» DATA FOR THIS EXERCISE:
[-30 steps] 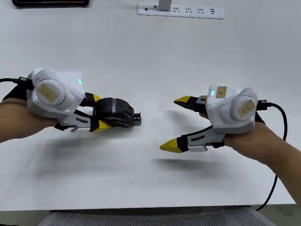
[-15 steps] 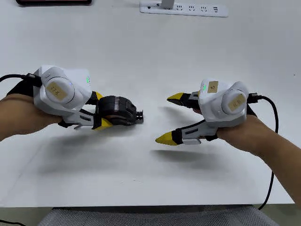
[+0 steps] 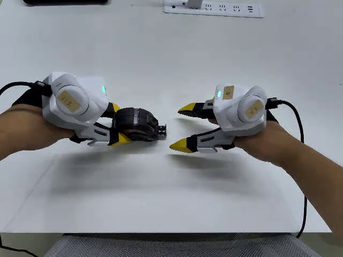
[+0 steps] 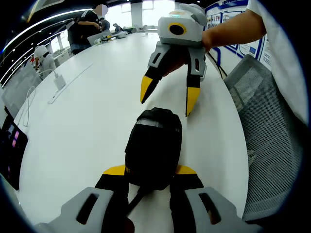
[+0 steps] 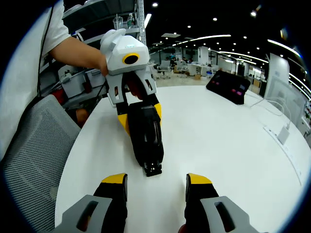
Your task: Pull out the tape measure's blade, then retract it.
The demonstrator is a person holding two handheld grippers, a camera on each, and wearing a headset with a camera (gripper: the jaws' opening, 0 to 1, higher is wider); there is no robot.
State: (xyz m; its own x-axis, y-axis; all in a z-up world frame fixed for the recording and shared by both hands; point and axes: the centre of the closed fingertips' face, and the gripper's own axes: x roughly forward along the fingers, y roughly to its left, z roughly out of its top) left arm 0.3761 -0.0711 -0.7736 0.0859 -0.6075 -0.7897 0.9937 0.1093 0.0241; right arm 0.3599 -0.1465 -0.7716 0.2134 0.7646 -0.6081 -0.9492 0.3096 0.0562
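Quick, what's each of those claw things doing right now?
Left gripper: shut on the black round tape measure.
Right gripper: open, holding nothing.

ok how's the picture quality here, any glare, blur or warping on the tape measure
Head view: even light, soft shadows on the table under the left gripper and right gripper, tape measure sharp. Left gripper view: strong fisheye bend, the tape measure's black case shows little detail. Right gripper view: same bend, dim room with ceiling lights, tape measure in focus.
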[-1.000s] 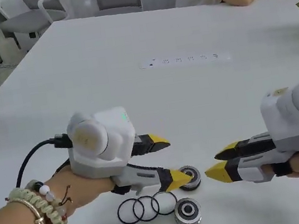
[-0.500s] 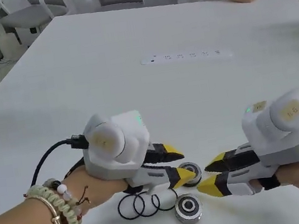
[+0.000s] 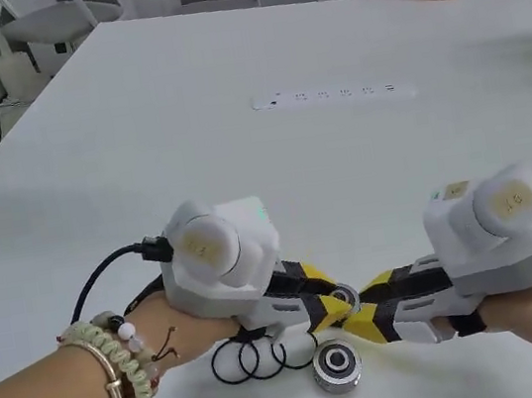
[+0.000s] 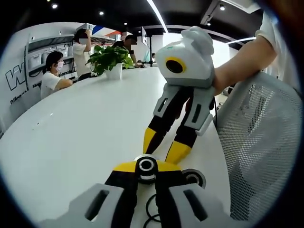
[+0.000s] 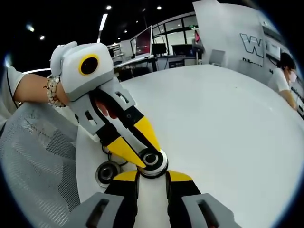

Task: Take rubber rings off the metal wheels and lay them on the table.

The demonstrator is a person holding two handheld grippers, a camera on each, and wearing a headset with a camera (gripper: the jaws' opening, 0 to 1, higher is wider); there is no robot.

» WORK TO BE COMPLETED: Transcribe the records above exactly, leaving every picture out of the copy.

» WRITTEN ANSWER:
[-30 steps] 
[-15 steps] 
[+0 steps] 
[+0 steps] 
[+0 steps] 
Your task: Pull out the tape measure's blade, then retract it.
The demonstrator is a person holding two handheld grippers, a camera on each, and wearing a headset with a camera (gripper: the jaws' opening, 0 to 1, higher is wider); there is no robot.
State: (xyz m; its own x-axis, y-axis; all in a z-up world frame fixed for the recording and shared by both hands; point and axes: the centre of the closed fingertips' face, and the gripper's own axes: x roughly forward along the fingers, y roughly to its left, z roughly out of its top) left arm 0.3761 -0.0711 -0.7736 0.0859 -0.6075 -0.7897 0.9937 0.1093 0.0241; right arm 0.3599 -0.1465 -0.7716 0.2134 0.7646 -0.6081 -0.9492 0.3096 0.0562
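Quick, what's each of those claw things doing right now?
Left gripper: shut on the black round tape measure.
Right gripper: open, holding nothing.

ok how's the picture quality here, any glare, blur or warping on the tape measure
Head view: even light, soft shadows on the table under the left gripper and right gripper, tape measure sharp. Left gripper view: strong fisheye bend, the tape measure's black case shows little detail. Right gripper view: same bend, dim room with ceiling lights, tape measure in focus.
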[-1.000s] 
[-0.500s] 
[+0.000s] 
[+0.000s] 
[+0.000s] 

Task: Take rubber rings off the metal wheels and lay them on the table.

The demonstrator is a person holding two handheld grippers, a camera on each, and wearing a headset with a camera (gripper: the jaws' opening, 0 to 1, higher is wider); there is no robot.

This answer requires no additional content.